Syria has provided the main news point this week, with the UK House of Commons voting not to be involved in air strikes against the Syrian regime. In this decision, MPs reflected UK public opinion, where only 19% (Telegraph) or 29% (Independent) believe we should support military action (and the backward regret about Iraq). Some of the parliamentary and international debate – whether from MPs (including Ed Miliband) or from Vladimir Putin – is about being sure that the Syrian regime is behind chemical attacks. Let’s wait to see what UN inspectors say, is the cry. This strikes me as fudging the issue, and is not what lies behind the reservations expressed by upwards of two-thirds of the UK population. I don’t think Mr Average in Swindon or Stockbridge thinks we should hold back because there’s a strong chance that someone else committed the latest atrocity. They think (if they are like me) that it is pretty certain the regime is behind the chemical attack on civilians. What we don’t see is what a drone attack or a hail of Tomahawks does to improve the situation; least of all, what would be the consequence of a land invasion except a muddled withdrawal in ten years time, with Arab public opinion blaming ‘crusaders’ and ‘Zionists’ for the resultant chaos. We are told by enthusiasts and drum-beaters (see David Aaronovitch in the Times) that Syria is not like Iraq, and parliamentary debate should not be overshadowed by the ghosts of the past. But there is one way it is very like Iraq, which is that there seems to be no coherent plan to get a better solution. Some things in life are just a mess, and creating more mess does not seem to be an improvement.

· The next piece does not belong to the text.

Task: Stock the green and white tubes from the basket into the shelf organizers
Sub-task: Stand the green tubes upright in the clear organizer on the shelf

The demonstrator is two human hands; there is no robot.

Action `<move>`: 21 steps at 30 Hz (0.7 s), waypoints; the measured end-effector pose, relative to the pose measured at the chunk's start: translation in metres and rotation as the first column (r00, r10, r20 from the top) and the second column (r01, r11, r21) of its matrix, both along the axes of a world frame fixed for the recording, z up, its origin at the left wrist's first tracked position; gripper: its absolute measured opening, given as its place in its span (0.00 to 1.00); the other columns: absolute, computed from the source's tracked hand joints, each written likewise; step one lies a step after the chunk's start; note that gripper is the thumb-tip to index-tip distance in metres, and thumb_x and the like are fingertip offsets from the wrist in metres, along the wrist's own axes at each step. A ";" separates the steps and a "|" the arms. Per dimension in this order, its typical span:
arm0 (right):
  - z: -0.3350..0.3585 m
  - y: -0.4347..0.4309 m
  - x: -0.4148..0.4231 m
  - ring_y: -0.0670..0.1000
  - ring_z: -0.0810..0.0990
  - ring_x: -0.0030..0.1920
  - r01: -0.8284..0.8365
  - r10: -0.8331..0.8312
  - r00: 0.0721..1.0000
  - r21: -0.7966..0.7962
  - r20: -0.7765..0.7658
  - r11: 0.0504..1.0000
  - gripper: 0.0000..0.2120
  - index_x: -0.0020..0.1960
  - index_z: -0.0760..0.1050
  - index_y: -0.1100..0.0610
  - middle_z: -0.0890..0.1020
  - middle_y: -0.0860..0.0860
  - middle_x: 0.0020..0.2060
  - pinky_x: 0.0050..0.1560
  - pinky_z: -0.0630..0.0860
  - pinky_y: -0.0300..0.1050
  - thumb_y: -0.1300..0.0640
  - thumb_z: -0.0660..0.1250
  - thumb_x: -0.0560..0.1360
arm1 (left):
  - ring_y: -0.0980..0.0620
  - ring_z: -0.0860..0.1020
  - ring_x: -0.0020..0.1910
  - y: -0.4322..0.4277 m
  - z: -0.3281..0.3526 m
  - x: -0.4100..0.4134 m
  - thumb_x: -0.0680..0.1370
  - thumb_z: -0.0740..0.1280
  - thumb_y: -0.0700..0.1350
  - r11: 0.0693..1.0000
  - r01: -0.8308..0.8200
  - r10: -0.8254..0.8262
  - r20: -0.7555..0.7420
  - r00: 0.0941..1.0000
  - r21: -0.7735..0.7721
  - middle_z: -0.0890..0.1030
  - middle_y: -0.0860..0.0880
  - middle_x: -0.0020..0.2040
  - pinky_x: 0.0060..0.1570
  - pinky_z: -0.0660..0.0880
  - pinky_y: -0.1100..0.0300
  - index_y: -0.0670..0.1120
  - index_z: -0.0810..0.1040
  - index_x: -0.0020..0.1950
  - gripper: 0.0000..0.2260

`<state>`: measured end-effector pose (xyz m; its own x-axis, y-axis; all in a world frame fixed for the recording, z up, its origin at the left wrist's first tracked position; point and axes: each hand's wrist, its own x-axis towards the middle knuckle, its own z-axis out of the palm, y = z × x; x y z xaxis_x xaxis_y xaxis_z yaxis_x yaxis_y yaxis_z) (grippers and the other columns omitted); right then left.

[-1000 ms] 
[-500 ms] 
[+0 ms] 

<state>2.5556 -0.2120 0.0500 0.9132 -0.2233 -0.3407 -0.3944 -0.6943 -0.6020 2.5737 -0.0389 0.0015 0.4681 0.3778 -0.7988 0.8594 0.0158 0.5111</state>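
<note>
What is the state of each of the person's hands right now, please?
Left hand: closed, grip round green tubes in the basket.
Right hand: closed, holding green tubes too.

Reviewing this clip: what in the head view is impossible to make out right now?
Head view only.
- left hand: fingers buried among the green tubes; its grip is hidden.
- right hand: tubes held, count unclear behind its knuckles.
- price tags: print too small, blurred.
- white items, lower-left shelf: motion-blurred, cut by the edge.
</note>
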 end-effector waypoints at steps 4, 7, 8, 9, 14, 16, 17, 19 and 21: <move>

Brecht wrote a play – “The Good Woman of Szechwan” – where the heroine tries to use a gift from the Gods to help everybody in a poor town and resolve their problems. Pretty soon she is penniless and exploited, and discovers that “what is needed is a blanket ten thousand feet wide, to cover the city”. There is no such thing of course. Plot spoiler – she has to invent a wicked uncle to tell those wanting more money and more help from her to go away. The world is like that: it isn’t possible to fix everything. Those of us who oppose action in Syria don’t support Assad – and I suspect those columnists who speak of ‘helping the regime’ know we don’t. But neither do we support some of the repulsive ‘rebels’ who execute prisoners and eat their body parts. We are not particularly keen to make debating points about the far greater fatalities in Darfur or the Congo (or chemical attacks by Saddam when he was our boy) that attracted little interest or proposals for intervention. We just have the experiences of Somalia and Afghanistan and Iraq to go on to see that meddling might be an expensive way to make matters worse, and the view of Libya and Iran and Egypt to know that regime change is not always successful.
Footnote: a week or so ago, my line was to threaten the Tomahawks and drones unless specific and deliverable assurance were received – no chemical weapons, open access for humanitarian aid organisations, immediate cooperation with International War Crimes investigators. It looks as if we might be crawling towards some version of this, with the closure of all chemical stockpiles. War may be the continuation of diplomacy by other means, but diplomacy should be the replacement of war by other means.